À Challans, ville vendéenne d’environ 18 000 habitants, pas de Samu social, pas d’équipes de rue ni de prévention. Mais une expérience soutenue par la Direction générale de la cohésion sociale (DGCS) : un « accueil d’urgence jeunes » mis en place par l’APSH. 350 personnes par an sont accueillies à Olonnes, 250 à Challans. « Le nombre de jeunes est en augmentation minime mais constante depuis 2003 » , précise Rachel Héron. Ceux qui frappent à la porte se voient proposer un hébergement en appartement (de trois semaines, renouvelable une fois), et un accompagnement social.
« Il n’existe pas de mandat pour les jeunes adultes. Ce sont eux qui nous mandatent. C’est déjà difficile pour eux de solliciter de l’aide, alors, quand ils viennent pas question de leur sauter dessus en demandant : “C’est quoi ton projet ?”, ni de leur expliquer que des solutions existent mais pas avant des semaines… Il faut pouvoir leur donner une réponse immédiate. Ça n’a peut-être pas l’air très “éducatif”, mais cela permet de créer un lien. Or, c’est souvent de liens qu’ils manquent… Ils sont parfois encore en contact avec leur famille, mais épisodiquement, entretiennent des relations avec des copains, mais ils sont “désaffiliés”, sans repères. De plus, quand ils arrivent, c’est qu’ils ont quitté leur squat et qu’ils sont prêts à autre chose, une solution plus “insérante”… Le logement n’est pas une finalité, c’est une première démarche. »

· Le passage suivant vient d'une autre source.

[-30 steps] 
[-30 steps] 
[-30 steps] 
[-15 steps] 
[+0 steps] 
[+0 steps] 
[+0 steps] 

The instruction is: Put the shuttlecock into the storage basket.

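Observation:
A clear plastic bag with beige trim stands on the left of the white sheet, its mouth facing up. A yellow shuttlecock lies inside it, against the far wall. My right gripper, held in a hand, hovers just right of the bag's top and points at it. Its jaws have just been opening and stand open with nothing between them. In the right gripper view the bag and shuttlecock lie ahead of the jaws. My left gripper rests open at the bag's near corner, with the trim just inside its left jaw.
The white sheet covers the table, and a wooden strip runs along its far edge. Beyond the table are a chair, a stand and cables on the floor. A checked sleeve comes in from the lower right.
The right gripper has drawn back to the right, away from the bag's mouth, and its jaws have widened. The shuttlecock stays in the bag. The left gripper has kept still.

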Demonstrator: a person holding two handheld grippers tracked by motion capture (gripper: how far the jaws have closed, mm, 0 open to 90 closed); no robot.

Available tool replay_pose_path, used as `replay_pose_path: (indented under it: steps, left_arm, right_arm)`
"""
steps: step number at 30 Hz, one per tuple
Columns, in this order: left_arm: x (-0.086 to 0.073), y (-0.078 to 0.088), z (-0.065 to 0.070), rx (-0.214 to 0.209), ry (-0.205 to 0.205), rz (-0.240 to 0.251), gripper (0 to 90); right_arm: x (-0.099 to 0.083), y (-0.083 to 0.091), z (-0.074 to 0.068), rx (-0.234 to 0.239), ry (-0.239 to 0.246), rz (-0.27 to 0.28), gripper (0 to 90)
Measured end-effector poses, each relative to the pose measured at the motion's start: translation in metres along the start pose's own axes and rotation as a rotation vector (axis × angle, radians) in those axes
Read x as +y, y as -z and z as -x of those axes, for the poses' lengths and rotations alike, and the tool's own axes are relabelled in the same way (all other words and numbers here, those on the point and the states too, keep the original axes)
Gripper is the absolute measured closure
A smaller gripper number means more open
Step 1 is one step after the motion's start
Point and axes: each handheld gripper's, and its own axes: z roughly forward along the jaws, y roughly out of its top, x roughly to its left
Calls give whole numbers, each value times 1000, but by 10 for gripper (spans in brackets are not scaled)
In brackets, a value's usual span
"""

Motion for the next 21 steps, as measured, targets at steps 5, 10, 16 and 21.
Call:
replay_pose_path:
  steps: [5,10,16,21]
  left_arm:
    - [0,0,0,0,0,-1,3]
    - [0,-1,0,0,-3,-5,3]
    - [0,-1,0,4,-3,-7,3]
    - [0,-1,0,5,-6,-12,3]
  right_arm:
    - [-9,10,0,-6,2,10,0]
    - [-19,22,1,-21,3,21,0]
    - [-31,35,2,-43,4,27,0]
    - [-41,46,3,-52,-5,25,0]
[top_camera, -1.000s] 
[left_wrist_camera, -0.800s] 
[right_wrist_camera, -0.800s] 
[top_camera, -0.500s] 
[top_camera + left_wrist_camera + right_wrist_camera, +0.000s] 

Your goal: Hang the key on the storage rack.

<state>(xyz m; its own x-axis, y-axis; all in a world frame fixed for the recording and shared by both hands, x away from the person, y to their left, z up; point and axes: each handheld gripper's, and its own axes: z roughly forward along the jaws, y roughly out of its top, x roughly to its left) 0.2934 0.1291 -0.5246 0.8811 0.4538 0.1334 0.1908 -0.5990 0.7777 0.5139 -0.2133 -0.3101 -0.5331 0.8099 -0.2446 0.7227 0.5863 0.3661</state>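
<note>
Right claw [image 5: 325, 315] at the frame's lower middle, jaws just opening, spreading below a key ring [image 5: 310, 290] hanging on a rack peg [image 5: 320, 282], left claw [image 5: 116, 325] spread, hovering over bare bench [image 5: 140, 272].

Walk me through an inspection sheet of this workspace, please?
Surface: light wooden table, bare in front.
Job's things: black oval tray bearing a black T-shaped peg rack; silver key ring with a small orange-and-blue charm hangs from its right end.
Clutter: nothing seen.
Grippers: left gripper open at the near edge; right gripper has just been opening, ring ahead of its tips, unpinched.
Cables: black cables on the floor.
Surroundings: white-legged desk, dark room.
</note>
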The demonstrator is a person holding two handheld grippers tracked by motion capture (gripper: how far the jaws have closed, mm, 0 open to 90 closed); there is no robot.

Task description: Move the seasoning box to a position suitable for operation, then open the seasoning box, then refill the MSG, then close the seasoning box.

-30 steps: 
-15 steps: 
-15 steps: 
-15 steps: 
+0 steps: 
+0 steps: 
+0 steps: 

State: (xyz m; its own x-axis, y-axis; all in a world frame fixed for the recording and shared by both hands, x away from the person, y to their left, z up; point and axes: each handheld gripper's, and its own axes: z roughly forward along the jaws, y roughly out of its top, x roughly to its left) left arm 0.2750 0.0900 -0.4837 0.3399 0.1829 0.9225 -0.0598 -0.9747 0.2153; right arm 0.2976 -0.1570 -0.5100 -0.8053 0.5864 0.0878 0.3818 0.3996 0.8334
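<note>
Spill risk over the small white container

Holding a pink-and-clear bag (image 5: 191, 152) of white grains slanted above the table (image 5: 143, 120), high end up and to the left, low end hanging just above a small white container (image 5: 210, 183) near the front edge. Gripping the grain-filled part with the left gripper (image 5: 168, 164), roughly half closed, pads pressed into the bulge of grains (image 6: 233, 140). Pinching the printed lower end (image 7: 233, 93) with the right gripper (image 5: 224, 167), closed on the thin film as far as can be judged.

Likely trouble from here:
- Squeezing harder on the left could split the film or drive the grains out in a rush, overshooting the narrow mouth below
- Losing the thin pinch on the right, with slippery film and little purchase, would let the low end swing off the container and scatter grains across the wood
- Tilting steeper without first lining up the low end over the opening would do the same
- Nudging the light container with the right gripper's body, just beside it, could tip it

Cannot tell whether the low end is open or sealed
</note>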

Et d’évoquer ce jeune de 23 ans qui les avait déjà sollicités pour un « Contrat jeune majeur » (dans le prolongement de l’Aide sociale à l’enfance). En difficultés relationnelles avec sa famille, il est resté un mois et demi hébergé par l’association. « Le temps de se poser, de réfléchir dans de bonnes conditions et, pour nous, d’évaluer à quel point il était décidé à changer quelque chose à sa situation. » Ou cette jeune fille qui avait « pas mal vadrouillé » , partie à Lyon, ayant vécu en squat, en camion, revenue à Challans… et ainsi pendant plusieurs années. « Elle était complètement perdue et ne savait pas de quoi elle avait envie. Mais la troisième fois qu’elle s’est présentée, elle est venue directement avec une demande de relogement. Aujourd’hui, elle travaille dans un chantier d’insertion et elle est locataire d’un appartement. Il faut pouvoir apporter des réponses souples ! »

Les jeunes reçus à l’APSH sont plutôt issus de milieux modestes. Ils ont en commun d’avoir suivi une scolarité chaotique. « Le plus alarmant, selon nous : ils sont de plus en plus nombreux à quitter l’école de plus en plus tôt , signale Rachel Héron. Par ailleurs, nous n’avons jamais enregistré autant de dossiers de surendettement que cette année, pour des impayés de loyer, des achats de voiture, de meubles, de téléviseurs… Certains ont contracté des crédits après avoir décroché un boulot, mais soit ils l’ont perdu parce qu’ils étaient sous contrats précaires ou dans l’incapacité de s’y stabiliser, soit ils ont rencontré d’autres difficultés, parce que consommateurs de produits, par exemple… » Sans solidarité familiale, ils plongent. « L’accueil urgence jeunes » de Challans conserve un statut « d’expérience », reconduite tous les ans pour l’instant, mais non pérenne.

[^2]: 6 326 jeunes exactement selon l’étude réalisée par l’Observatoire national du 115, publiée le 21 avril.